● Work to complete
Reply with one number only: the count of lines below that contain the word "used".

(Saved entries)
==============================

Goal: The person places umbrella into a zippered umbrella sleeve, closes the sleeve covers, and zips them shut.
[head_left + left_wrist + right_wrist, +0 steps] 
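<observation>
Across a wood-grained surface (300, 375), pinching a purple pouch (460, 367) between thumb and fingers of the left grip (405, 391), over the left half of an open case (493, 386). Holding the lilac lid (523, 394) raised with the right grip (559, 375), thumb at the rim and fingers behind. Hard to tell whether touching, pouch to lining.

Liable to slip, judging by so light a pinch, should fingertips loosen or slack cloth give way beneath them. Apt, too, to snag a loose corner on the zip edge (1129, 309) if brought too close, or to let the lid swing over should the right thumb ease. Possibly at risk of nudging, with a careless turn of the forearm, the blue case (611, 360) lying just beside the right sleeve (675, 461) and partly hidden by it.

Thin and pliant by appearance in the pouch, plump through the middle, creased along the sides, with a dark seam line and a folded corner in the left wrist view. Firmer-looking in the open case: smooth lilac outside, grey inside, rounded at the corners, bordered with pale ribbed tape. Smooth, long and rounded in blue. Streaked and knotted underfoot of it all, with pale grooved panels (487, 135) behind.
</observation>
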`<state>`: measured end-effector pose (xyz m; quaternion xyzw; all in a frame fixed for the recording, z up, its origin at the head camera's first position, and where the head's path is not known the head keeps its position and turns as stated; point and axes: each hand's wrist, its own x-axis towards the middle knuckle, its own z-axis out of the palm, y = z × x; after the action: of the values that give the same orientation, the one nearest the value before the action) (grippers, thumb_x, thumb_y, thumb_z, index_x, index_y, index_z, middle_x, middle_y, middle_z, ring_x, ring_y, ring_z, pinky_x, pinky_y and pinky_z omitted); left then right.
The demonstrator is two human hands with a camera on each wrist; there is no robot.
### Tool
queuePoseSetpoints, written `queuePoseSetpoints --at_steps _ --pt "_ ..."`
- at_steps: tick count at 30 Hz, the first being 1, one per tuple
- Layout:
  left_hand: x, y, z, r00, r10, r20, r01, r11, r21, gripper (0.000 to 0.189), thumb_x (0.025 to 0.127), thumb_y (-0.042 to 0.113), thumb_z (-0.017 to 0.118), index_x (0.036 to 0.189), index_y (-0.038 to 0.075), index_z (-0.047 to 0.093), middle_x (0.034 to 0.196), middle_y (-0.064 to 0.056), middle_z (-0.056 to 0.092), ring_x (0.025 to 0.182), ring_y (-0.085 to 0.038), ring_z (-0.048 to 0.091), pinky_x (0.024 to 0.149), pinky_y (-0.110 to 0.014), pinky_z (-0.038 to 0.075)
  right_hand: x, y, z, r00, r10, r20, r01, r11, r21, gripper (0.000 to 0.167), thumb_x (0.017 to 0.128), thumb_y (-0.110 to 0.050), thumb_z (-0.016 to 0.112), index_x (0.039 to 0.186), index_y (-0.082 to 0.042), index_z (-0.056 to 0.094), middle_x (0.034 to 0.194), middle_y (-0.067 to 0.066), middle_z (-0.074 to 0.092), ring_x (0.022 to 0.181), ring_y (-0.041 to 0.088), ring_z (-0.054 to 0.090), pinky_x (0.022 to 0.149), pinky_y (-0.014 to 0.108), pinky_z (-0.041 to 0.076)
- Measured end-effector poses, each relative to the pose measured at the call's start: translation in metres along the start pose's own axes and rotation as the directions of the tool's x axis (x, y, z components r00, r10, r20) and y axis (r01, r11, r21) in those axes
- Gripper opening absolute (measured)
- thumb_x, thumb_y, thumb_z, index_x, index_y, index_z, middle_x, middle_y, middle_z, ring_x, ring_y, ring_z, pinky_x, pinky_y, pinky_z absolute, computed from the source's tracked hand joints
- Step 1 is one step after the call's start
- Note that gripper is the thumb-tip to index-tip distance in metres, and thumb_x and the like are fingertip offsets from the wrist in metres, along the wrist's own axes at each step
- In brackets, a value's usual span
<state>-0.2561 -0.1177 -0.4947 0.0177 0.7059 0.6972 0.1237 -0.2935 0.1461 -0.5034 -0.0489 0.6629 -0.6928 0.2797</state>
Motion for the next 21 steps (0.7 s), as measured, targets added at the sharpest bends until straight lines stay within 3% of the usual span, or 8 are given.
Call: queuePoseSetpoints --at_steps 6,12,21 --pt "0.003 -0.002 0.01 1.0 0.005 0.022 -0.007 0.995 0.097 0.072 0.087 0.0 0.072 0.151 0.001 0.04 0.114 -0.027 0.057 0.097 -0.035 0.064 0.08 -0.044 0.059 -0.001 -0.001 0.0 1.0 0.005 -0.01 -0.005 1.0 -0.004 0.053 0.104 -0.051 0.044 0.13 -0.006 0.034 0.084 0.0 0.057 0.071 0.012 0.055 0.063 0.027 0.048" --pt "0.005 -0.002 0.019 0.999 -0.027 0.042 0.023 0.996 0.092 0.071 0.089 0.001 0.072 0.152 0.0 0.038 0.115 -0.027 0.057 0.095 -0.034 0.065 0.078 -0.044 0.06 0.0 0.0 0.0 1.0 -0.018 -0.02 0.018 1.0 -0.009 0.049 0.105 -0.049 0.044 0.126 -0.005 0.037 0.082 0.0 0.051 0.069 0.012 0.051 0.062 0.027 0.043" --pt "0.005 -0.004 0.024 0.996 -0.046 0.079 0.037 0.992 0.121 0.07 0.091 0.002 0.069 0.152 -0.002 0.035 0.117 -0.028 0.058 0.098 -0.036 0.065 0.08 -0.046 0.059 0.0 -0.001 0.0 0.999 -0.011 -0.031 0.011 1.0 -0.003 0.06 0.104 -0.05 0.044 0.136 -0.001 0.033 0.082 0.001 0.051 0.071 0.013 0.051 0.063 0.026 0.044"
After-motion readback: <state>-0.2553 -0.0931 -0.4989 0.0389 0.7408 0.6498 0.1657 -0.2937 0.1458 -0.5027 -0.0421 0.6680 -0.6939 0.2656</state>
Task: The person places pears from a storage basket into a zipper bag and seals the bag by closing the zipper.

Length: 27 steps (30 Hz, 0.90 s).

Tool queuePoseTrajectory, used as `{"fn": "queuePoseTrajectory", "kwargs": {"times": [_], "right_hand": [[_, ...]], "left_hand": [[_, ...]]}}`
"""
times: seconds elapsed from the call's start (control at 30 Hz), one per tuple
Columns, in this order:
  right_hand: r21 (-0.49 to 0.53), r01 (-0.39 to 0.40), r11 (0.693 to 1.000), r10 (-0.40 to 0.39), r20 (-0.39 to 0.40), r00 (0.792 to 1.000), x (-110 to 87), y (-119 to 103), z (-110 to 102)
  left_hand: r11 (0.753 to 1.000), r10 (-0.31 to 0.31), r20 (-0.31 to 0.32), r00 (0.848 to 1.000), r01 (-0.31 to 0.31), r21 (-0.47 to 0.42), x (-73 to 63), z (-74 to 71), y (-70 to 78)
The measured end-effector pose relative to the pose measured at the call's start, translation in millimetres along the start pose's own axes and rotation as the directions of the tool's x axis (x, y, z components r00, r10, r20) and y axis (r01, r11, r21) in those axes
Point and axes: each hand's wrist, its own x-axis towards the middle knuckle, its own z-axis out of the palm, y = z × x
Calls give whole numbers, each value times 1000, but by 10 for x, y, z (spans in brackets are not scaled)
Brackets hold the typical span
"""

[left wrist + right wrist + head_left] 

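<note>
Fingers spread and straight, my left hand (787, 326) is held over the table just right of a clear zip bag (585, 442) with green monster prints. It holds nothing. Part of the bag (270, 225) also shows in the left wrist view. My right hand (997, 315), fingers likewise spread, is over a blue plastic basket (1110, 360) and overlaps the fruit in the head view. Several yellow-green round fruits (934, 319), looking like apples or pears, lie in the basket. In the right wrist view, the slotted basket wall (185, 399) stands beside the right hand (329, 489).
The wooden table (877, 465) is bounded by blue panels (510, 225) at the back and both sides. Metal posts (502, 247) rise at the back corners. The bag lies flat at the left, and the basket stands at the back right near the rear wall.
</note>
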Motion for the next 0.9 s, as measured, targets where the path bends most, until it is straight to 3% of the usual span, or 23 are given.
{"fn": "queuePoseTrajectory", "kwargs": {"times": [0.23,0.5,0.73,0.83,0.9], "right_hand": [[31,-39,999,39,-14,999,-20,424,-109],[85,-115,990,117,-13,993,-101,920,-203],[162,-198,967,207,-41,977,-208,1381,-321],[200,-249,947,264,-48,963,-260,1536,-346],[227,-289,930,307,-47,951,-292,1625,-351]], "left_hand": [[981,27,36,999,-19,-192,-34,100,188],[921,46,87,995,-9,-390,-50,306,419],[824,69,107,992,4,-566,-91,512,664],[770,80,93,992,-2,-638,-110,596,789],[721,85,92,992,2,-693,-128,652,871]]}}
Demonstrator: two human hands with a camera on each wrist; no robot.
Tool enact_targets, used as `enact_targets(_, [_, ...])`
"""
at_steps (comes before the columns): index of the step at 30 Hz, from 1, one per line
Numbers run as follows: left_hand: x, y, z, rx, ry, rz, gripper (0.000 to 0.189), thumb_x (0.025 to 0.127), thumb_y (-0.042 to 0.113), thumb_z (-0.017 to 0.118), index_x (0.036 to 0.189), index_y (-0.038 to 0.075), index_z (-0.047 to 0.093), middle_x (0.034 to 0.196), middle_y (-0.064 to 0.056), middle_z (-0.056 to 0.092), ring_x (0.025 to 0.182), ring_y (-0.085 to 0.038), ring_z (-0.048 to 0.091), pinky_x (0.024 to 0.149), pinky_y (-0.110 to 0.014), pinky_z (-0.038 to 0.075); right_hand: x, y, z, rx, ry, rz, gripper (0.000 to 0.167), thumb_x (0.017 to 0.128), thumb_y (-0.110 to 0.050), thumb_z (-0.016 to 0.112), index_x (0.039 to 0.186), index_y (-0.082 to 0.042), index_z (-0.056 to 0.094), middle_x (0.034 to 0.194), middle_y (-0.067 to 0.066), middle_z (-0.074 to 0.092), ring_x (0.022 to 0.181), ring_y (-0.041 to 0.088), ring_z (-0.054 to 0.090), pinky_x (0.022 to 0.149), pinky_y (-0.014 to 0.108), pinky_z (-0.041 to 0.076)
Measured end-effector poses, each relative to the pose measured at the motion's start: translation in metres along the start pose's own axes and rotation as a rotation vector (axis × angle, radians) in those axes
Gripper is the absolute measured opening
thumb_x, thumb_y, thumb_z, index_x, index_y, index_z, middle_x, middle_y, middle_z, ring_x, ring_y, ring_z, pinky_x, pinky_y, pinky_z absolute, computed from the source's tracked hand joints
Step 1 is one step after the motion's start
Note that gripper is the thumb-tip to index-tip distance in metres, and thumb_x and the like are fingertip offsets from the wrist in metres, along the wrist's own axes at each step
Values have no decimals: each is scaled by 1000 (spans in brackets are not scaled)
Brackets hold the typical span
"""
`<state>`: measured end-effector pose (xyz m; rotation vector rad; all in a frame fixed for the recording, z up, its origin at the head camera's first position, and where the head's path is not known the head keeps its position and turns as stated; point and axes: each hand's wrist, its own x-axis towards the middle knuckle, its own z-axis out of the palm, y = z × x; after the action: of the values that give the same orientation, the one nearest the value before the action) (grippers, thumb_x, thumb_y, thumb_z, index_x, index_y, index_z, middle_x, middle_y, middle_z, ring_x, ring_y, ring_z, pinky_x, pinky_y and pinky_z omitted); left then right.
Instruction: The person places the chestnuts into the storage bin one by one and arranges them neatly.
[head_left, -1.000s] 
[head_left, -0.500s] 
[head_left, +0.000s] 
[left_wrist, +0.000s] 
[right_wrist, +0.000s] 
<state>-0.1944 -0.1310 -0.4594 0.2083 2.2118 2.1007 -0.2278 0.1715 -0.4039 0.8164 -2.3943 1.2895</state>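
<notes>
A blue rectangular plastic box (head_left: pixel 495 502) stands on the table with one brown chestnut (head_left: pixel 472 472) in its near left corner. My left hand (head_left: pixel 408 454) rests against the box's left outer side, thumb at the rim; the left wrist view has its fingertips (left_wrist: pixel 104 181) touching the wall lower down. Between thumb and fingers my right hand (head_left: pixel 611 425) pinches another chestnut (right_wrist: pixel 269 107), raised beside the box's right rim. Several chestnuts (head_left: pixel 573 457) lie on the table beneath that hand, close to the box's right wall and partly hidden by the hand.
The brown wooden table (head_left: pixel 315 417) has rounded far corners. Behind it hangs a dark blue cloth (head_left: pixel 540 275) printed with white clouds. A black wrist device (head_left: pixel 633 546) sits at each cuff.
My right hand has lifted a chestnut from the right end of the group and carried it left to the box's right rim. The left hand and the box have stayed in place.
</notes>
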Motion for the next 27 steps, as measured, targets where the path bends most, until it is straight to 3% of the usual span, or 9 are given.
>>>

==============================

● Your solution
2